-- AIM OF THE EXERCISE --
From the records below, please repeat exactly the line that has "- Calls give", the line that has "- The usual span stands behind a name", and every line between them, and nothing else.

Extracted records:
□ □ □

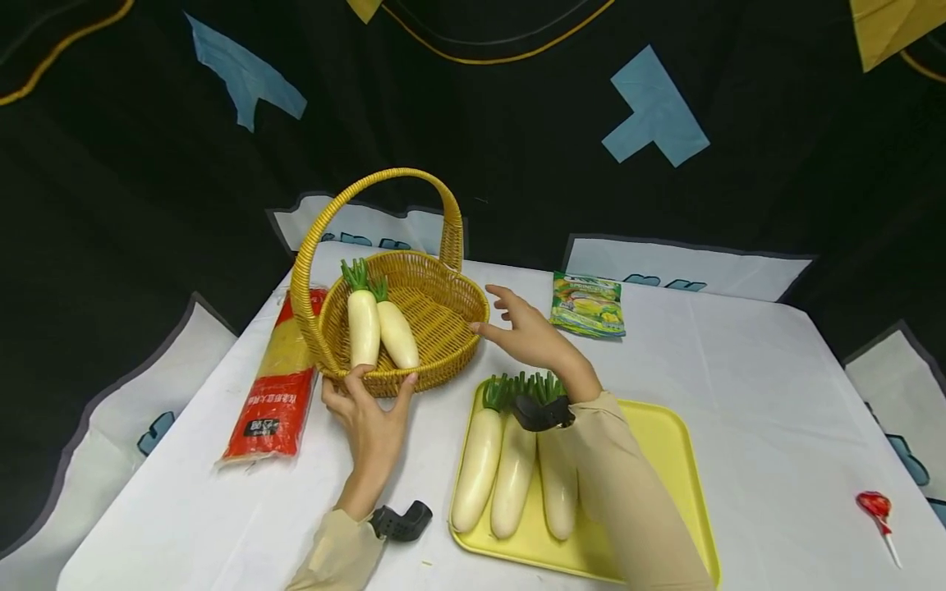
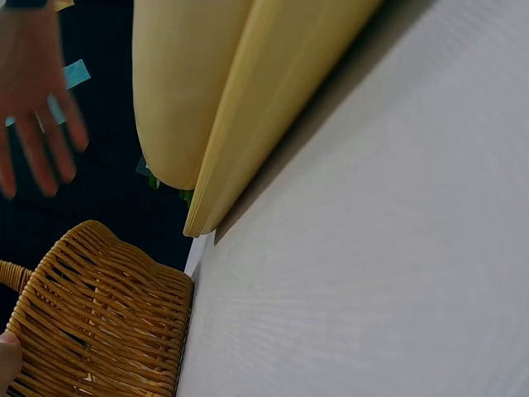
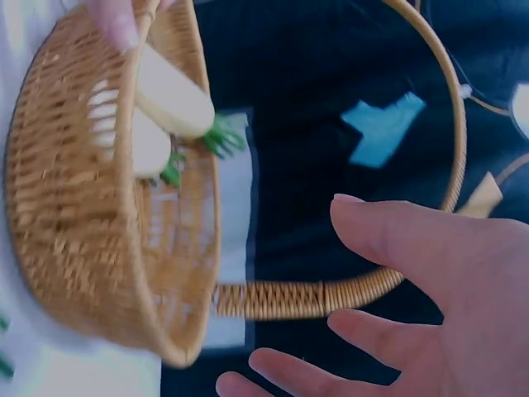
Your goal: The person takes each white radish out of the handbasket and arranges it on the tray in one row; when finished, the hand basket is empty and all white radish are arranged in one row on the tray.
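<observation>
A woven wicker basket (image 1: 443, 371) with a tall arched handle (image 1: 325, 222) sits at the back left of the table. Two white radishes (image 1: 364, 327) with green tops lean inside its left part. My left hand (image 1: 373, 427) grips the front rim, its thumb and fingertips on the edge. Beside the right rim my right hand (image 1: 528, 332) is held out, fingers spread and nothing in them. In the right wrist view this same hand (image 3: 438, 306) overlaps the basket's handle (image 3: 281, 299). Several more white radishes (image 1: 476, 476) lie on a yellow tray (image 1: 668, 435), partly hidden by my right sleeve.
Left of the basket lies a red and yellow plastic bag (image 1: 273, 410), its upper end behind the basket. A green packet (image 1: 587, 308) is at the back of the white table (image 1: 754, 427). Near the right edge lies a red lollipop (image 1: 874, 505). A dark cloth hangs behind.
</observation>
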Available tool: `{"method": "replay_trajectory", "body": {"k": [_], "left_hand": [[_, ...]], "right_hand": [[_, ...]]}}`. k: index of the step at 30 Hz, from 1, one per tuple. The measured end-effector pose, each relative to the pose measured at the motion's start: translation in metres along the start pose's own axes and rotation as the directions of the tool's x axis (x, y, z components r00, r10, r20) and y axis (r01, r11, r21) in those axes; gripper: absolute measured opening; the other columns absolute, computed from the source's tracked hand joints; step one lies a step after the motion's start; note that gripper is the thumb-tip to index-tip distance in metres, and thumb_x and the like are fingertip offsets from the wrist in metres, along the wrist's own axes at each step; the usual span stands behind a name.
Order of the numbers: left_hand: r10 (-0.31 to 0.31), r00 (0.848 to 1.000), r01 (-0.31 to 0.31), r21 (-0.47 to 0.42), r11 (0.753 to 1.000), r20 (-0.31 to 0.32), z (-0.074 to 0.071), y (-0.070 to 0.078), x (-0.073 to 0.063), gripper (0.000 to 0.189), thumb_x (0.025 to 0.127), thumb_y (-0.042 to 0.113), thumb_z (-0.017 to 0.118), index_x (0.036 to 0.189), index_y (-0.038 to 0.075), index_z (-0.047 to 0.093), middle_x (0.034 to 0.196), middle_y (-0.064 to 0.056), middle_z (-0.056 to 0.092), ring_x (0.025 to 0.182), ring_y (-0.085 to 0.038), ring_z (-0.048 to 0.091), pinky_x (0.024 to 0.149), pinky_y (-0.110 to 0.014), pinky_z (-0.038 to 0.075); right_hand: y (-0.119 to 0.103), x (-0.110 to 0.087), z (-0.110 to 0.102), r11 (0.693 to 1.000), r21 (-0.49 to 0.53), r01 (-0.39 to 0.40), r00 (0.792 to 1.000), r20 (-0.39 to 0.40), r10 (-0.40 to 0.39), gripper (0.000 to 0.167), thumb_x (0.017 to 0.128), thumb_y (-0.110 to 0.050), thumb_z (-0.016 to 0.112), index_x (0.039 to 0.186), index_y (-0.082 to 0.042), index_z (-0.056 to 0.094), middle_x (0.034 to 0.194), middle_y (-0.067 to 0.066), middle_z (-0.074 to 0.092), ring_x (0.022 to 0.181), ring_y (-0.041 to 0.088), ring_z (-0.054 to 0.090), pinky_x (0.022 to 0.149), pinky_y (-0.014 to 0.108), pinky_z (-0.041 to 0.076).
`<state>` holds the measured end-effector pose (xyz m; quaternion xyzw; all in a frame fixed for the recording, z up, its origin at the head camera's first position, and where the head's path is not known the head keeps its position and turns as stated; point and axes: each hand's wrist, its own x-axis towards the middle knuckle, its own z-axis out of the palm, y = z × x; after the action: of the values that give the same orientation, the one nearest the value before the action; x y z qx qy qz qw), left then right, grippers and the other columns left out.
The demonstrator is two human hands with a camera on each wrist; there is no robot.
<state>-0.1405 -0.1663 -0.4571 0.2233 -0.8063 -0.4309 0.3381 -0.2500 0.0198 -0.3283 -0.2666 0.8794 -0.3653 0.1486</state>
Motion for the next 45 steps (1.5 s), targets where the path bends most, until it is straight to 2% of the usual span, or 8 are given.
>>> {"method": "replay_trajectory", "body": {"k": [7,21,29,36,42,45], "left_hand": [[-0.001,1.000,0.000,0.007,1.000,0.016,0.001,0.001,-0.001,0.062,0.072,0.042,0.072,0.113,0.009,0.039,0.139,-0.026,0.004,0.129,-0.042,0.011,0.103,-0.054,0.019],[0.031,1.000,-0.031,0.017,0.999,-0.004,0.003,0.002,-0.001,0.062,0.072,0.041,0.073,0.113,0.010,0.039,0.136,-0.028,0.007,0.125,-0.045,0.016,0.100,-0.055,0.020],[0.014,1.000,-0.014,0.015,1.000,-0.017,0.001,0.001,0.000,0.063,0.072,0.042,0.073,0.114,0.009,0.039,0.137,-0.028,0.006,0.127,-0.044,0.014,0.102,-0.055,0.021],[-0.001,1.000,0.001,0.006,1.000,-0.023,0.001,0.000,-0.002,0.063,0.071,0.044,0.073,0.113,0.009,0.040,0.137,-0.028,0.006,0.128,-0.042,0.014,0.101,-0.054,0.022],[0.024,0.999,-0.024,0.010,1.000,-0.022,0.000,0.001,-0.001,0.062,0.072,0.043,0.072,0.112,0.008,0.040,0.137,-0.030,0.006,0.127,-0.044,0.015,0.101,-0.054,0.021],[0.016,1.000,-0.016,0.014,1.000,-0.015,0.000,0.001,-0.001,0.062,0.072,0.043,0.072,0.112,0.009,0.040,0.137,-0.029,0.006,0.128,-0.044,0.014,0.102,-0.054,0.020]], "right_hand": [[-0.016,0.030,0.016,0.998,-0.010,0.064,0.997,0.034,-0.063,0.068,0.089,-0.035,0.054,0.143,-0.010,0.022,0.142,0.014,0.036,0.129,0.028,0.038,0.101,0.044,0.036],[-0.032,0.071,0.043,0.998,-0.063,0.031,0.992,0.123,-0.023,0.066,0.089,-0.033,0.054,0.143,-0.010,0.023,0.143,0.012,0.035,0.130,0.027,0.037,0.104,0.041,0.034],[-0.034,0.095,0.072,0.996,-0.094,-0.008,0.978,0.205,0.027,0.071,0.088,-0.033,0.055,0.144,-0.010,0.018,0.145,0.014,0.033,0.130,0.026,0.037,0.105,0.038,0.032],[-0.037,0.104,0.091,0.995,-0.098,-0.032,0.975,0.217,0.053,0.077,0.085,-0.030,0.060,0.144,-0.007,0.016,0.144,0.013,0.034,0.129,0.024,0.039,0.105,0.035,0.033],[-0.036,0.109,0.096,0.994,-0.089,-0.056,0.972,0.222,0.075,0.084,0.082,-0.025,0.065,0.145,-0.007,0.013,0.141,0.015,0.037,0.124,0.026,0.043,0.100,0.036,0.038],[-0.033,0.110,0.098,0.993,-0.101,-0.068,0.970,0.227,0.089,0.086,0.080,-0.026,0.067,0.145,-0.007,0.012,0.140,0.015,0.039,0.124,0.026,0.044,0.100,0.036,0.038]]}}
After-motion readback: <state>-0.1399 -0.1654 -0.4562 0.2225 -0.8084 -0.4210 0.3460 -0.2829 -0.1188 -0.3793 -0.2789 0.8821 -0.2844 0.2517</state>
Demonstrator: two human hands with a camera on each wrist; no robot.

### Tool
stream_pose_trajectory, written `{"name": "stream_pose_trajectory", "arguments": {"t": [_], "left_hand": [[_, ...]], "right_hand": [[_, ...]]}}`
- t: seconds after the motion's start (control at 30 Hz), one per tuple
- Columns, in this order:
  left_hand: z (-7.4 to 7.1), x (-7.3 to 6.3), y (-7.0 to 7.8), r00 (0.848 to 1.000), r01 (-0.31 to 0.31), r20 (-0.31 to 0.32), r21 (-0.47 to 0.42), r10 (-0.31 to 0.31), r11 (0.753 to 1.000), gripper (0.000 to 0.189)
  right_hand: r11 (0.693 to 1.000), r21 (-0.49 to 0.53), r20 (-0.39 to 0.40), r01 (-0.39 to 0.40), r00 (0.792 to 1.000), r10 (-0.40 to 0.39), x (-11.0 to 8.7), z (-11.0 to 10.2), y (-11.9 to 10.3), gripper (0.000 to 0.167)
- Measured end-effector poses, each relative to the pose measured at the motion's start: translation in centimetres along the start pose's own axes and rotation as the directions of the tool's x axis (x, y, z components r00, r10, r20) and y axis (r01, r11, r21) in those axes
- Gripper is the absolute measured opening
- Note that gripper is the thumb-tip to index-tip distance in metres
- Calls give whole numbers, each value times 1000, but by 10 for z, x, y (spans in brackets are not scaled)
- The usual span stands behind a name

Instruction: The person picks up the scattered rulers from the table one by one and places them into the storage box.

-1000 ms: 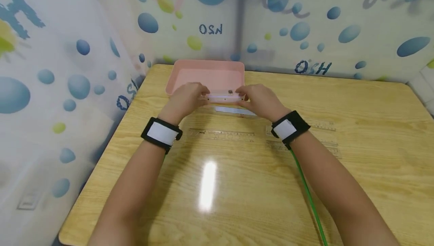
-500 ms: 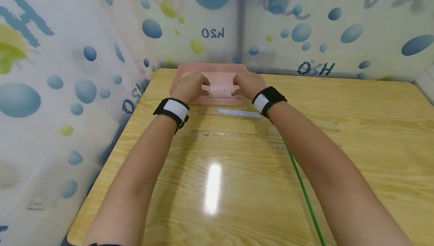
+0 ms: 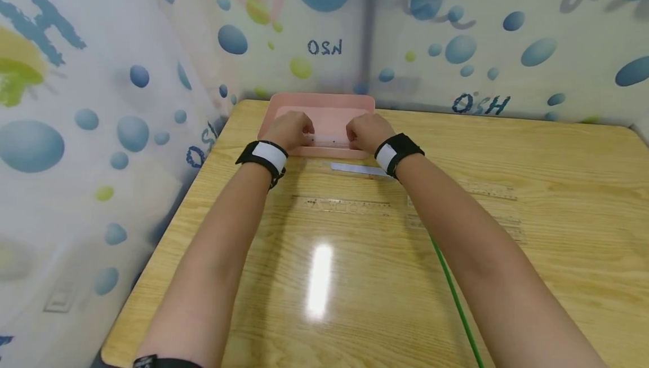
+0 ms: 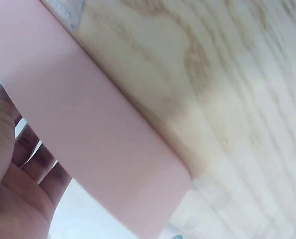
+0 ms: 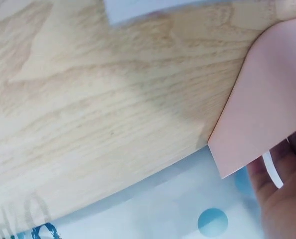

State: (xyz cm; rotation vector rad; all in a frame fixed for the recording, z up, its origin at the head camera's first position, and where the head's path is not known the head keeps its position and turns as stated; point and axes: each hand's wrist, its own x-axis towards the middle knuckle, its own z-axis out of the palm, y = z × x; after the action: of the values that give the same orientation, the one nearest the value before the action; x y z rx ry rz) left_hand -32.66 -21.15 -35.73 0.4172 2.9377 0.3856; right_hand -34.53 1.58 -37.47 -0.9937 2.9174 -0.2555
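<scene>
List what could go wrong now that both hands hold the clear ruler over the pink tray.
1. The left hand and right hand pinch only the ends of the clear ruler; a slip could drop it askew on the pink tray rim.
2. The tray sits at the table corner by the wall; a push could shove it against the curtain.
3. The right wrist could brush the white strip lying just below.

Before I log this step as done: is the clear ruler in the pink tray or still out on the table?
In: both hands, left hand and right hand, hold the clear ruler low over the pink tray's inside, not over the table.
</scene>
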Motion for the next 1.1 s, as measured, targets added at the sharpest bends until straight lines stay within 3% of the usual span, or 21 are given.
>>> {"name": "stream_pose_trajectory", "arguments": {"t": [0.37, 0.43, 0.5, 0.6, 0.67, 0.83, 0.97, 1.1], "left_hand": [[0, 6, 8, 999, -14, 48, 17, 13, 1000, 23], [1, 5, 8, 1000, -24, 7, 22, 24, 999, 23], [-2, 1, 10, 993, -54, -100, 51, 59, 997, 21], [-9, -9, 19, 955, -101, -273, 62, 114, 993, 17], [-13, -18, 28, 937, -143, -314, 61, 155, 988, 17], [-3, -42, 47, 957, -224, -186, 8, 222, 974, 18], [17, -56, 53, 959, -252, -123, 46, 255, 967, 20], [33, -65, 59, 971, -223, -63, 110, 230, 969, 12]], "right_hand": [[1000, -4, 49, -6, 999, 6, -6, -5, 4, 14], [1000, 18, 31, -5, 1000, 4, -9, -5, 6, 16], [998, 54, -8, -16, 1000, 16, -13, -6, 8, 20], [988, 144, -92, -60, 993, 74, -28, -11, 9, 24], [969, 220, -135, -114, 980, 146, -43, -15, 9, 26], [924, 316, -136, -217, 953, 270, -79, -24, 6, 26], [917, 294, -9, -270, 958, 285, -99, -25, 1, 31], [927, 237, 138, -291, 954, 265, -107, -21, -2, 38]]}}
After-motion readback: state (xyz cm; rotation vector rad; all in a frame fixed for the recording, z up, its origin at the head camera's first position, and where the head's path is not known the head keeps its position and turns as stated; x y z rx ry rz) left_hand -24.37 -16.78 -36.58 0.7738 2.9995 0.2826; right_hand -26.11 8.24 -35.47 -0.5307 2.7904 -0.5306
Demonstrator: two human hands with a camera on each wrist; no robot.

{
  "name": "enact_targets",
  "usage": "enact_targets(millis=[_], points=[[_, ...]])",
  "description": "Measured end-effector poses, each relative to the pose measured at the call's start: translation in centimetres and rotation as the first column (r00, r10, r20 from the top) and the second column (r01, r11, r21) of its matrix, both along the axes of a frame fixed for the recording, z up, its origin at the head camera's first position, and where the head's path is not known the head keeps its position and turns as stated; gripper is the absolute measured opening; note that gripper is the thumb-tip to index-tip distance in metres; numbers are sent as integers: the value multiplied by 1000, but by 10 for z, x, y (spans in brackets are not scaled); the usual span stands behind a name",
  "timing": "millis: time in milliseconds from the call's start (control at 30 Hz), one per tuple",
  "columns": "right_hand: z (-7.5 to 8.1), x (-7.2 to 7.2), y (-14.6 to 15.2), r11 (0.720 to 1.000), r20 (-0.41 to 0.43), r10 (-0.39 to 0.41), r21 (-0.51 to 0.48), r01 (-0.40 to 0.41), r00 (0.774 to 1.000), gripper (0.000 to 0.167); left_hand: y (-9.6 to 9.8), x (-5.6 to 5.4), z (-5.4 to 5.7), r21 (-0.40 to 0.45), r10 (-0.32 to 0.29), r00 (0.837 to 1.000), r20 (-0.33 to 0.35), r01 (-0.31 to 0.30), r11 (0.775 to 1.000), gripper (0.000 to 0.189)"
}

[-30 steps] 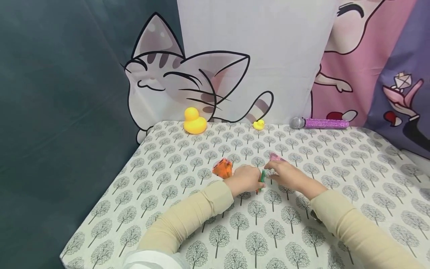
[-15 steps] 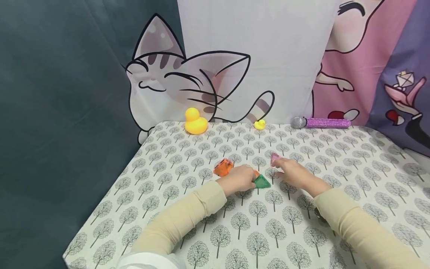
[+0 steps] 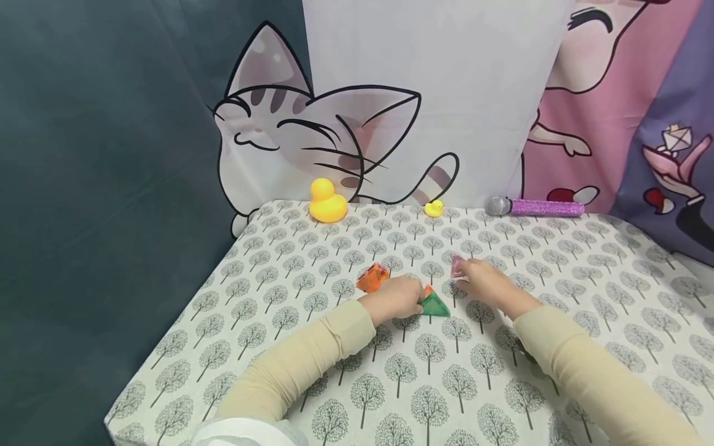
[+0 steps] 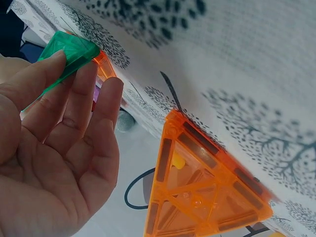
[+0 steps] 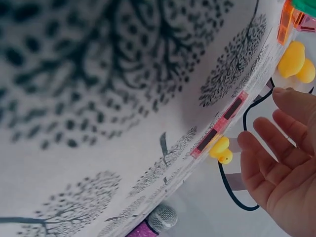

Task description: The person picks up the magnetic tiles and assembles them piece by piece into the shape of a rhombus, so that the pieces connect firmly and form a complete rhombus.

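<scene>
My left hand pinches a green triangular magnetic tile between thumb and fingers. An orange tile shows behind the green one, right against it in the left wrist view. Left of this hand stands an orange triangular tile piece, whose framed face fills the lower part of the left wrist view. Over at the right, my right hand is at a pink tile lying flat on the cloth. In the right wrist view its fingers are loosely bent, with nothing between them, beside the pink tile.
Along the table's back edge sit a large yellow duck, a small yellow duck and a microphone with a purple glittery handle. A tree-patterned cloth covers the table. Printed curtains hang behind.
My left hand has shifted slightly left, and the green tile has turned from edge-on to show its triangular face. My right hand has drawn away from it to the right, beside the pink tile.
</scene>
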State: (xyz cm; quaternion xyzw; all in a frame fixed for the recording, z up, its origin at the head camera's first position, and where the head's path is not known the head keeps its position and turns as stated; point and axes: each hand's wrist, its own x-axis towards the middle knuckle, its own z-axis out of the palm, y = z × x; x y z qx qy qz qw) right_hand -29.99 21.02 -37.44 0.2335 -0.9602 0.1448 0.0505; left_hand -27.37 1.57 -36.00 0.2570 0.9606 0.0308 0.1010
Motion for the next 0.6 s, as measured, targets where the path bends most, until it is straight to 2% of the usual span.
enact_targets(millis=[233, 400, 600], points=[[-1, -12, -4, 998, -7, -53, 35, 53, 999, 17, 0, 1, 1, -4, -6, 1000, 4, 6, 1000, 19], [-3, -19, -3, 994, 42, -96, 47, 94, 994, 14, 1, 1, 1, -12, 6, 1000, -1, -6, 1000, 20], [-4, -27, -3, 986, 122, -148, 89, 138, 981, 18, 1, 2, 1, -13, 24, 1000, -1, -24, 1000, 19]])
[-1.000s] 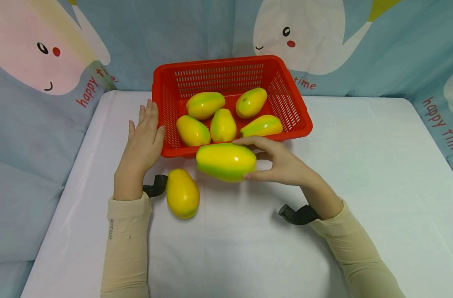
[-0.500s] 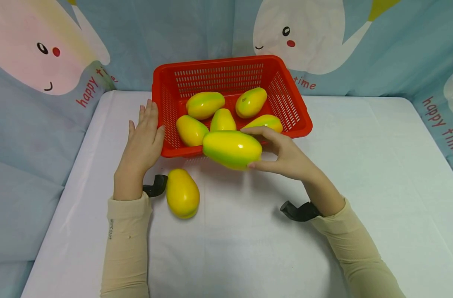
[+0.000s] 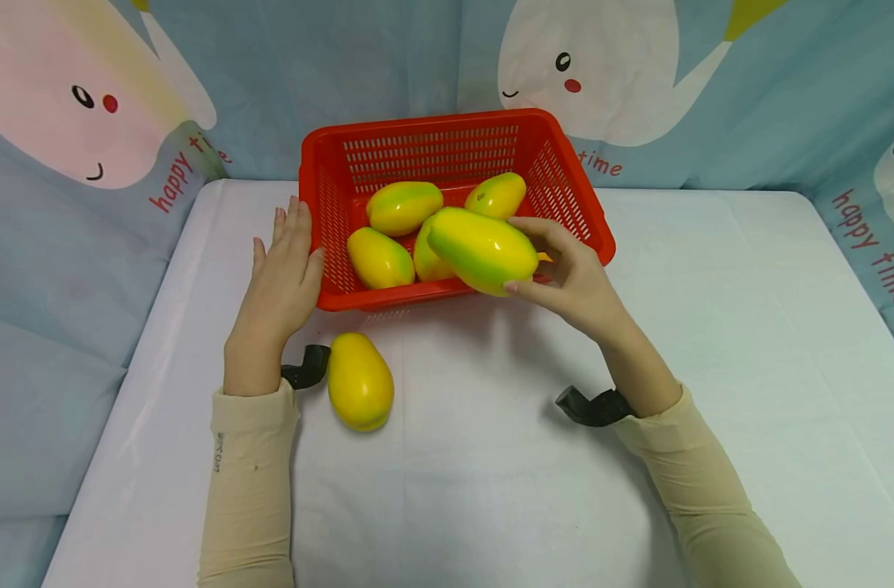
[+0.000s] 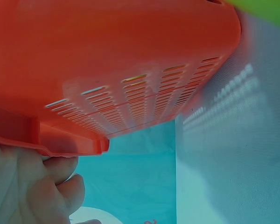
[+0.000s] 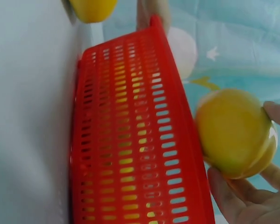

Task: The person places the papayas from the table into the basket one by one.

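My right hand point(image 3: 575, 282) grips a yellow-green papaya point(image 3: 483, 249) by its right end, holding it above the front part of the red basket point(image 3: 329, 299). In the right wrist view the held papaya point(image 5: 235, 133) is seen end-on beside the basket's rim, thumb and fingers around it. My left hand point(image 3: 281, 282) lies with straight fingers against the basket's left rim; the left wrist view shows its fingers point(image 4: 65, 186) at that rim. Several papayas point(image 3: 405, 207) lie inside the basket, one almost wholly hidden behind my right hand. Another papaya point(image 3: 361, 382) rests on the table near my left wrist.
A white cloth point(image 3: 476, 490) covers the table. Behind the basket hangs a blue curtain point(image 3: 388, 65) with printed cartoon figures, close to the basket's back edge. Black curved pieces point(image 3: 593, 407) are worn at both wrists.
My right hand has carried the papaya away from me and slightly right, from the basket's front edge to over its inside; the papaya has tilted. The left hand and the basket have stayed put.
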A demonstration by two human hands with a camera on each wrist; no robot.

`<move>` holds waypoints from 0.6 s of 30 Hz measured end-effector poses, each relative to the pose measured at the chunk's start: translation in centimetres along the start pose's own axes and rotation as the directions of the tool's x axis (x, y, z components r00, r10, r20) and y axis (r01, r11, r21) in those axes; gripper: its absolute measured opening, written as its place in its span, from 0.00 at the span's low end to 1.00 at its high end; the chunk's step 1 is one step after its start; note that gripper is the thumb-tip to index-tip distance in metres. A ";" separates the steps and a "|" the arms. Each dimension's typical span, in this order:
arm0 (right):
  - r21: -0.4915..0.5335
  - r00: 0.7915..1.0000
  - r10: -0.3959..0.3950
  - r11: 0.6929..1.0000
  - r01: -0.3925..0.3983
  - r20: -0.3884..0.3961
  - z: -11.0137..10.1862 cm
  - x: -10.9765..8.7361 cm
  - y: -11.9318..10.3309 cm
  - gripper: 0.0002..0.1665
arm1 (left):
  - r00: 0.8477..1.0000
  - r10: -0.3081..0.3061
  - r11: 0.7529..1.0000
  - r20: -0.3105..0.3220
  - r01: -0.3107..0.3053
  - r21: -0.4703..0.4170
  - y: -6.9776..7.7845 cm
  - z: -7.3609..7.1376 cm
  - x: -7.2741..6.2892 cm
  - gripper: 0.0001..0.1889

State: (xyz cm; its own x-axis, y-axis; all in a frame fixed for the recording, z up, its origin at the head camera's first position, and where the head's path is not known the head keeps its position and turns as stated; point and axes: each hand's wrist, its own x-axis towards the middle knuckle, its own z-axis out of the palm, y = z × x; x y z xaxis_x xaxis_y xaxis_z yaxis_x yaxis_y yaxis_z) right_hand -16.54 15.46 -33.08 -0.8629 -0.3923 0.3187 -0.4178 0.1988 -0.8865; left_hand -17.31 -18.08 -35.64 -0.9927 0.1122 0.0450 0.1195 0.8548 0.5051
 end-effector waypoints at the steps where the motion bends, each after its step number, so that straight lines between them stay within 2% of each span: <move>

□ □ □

-- ANSWER TO THIS EXERCISE --
- Calls give whole numbers, each value times 1000, but by 10 for z, x, y (spans in brackets are not scaled)
- The usual span stands behind a name

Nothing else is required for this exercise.